Research firm Gartner recently revealed that if hybrid working was implemented well it could improve ‘intent to stay’ across organisations.

As HammondCare becomes more technically sophisticated, following on the successful implementation of its data analytics practice, the organisation will also be increasing its cybersecurity maturity to mitigate the associated risks. While the technical controls for cyber-risks are well understood, greater consideration to the impact on those at the front line of care is essential and must be weighed up when balancing security with operational performance, says Sutherland.

“Hybrid working arrangements will certainly make it easier to attract and retain talent in these and other areas. And while this is the case, I was reminded recently in a Harvard Business Review article published three years before the pandemic hit – quoting a study in the Journal of Experimental Social Psychology, which concluded that people were 34 times more likely to get an agreement on a proposal when meeting face-to-face as opposed to using electronic means,” he says.

“While many of us enjoy the flexibility of the current working arrangements, we must remember we also have a responsibility to work in a manner that supports our colleagues, staff and customers, and not what suits us individually.”

Meanwhile, Johnson & Johnson’s Coble says that since she started her current role in September 2015, nobody has voluntarily left the technology team.

“This is phenomenal because that doesn’t happen in most tech teams. For me, the skills shortage is real … we [tech execs] are well sort after for the skills that we have,” she says.

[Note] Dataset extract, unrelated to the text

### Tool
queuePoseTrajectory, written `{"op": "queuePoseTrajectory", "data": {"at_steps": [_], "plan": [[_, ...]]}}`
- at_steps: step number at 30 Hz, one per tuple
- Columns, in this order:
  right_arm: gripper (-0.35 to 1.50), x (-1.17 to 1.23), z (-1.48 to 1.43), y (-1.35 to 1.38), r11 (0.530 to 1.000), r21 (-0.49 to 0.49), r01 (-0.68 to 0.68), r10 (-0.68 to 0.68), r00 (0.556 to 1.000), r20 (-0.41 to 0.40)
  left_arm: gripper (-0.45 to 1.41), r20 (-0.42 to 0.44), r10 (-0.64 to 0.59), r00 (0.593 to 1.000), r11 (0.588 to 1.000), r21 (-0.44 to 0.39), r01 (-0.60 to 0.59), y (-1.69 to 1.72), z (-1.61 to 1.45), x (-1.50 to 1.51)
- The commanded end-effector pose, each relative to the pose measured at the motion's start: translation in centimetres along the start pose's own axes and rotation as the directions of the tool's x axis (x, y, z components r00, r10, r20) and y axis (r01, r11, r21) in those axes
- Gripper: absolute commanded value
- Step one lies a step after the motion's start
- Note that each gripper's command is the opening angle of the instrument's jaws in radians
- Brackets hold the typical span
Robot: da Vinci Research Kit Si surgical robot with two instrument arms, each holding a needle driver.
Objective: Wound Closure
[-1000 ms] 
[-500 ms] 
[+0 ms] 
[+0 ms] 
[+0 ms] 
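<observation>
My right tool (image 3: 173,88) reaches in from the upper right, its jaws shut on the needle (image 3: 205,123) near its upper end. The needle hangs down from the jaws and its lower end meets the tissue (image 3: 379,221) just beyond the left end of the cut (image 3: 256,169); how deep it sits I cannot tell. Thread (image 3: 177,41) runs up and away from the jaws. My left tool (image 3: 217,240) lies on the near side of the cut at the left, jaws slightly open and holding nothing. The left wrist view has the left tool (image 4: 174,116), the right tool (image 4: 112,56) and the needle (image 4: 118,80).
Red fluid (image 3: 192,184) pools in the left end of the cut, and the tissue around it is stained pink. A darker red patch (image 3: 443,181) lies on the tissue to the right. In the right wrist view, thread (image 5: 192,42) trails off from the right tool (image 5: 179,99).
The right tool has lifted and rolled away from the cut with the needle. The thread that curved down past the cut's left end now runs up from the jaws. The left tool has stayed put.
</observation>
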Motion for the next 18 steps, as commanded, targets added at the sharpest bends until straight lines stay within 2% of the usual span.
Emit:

She says that in a post-pandemic environment, competing on salary alone is a ‘downward spiral’. “I don’t care how big your organisation is, you can’t pay $300,000 for a junior software developer in Melbourne. Then what do you do? Every year, I reflect on where I am, but I ask the team the same question, ‘What keeps you here, what do you need? How do we continue to keep you engaged?’

“It’s really about understanding the individual and their needs and then wrapping around the things that mean the most to them. When you get to a particular stage in your career, it about learning, development and being stretched,” she says.